Ecology and Conservation
Gray Ratsnakes are found throughout Indiana, but are absent from the sand prairies of northwestern Indiana. This is one of the most characteristic species of eastern forests and it is ubiquitous throughout the state. This is also the most arboreal snake in the state and spends much of its time in hollow trees and climbing through forest canopies. Despite this proclivity for climbing, they are commonly found in old fields and around barns and junkyards, where they seek shelter and food (rodents) under sheet metal, boards, and even in old pieces of furniture.
The taxonomic history of ratsnakes is contentious and complicated. For many years, North American ratsnakes were placed in the genus Elaphe, but Utiger et al. (2002) demonstrated this genus to be paraphyletic and recognized the genus Pantherophis to remedy the situation. Burbrink et al. (2000) and Burbrink (2001) suggested that what was once considered a single, wide-ranging species of ratsnake in the eastern United States was likely multiple species. The legacy of these two studies is that many herpetologists now recognize Indiana's ratsnakes as Gray Ratsnakes (Pantherophis spiloides), although there is not unanimous support for this taxonomy. Finally, Collins and Taggart (2008) proposed the return to the use of the genus Scotophis for these snakes, but few herpetologists support this recommendation. These snakes are members of the family Colubridae, which is represented by a total of 28 species in Indiana.

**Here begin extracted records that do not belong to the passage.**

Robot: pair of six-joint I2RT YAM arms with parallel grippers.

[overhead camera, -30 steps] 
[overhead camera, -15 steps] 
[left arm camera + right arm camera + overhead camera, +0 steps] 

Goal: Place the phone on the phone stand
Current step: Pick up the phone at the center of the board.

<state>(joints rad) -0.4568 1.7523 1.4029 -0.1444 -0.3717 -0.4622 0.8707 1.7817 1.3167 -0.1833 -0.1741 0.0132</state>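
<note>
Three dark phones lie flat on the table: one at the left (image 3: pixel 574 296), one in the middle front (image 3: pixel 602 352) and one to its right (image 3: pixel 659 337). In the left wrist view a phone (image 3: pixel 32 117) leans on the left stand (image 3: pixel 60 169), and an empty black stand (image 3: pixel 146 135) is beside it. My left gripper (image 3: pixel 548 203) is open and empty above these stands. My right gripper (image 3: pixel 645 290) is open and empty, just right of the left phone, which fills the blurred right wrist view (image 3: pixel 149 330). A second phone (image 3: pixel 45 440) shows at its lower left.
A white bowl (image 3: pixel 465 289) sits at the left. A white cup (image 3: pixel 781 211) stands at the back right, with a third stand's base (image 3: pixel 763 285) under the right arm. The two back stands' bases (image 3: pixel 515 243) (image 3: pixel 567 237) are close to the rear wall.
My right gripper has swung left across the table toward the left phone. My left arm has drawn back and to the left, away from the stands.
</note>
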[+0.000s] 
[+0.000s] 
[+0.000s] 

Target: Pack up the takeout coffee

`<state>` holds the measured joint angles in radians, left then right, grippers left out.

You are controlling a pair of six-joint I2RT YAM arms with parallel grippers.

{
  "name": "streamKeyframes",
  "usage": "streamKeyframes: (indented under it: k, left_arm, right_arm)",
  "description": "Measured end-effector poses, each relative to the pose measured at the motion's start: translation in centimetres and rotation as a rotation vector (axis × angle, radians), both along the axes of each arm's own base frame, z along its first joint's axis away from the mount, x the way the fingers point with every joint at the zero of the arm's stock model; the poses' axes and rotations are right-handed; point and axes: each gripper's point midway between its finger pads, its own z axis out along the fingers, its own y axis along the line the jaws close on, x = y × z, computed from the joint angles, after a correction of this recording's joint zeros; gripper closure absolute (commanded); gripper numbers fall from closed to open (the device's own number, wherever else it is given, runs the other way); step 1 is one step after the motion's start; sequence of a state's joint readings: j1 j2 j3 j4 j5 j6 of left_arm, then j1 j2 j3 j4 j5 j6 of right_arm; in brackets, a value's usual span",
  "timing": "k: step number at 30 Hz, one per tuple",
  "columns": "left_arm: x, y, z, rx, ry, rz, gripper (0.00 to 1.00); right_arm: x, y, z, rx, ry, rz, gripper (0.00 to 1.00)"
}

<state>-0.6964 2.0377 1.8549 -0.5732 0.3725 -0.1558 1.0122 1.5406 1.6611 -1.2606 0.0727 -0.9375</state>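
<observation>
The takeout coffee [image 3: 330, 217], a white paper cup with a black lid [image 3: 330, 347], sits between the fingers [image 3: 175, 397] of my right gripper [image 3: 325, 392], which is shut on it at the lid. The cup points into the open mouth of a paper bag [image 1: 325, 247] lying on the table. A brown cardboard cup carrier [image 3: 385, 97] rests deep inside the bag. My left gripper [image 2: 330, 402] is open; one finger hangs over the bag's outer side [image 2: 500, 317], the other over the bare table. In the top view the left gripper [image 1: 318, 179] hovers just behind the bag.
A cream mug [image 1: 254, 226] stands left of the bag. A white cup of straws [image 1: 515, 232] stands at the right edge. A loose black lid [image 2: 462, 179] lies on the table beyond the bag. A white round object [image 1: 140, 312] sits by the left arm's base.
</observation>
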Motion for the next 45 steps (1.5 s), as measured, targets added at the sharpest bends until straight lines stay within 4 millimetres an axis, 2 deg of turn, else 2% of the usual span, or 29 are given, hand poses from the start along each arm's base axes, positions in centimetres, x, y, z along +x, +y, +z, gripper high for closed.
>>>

Burbrink, F. T., R. Lawson, and J. B. Slowinski. 2000. Mitochondrial DNA phylogeography of the polytypic North American rat snake (Elaphe obsoleta): a critique of the subspecies concept. Evolution, 54:2107-2118.
Burbrink, F. T., 2001. Systematics of the eastern ratsnake complex (Elaphe obsoleta). Herpetological Monographs:1-53.
Collins, J. T., and T. W. Taggart. 2008. An alternative classification of the New World Rat Snakes (genus Pantherophis [Reptilia: Squamata: Colubridae]). Journal of Kansas Herpetology 26:16-18.
Conant, R. and J. T . Collins. 1998. Reptiles and Amphibians of Eastern and Central North America. Third Edition, Expanded. Houghton Mifflin, New York, NY.
Minton, S. A. Jr. 2001. Amphibians and Reptiles of Indiana. Indiana Academy of Science, Indianapolis, IN.
Utiger, U., N. Helfenberger, B. Schätti, C. Schmidt, M. Ruf, and V. Ziswiler. 2002. Molecular systematics and phylogeny of Old and New World ratsnakes, Elaphe Auct., and related genera (Reptilia, Squamata, Colubridae). Russian Journal of Herpetology 9:105-124.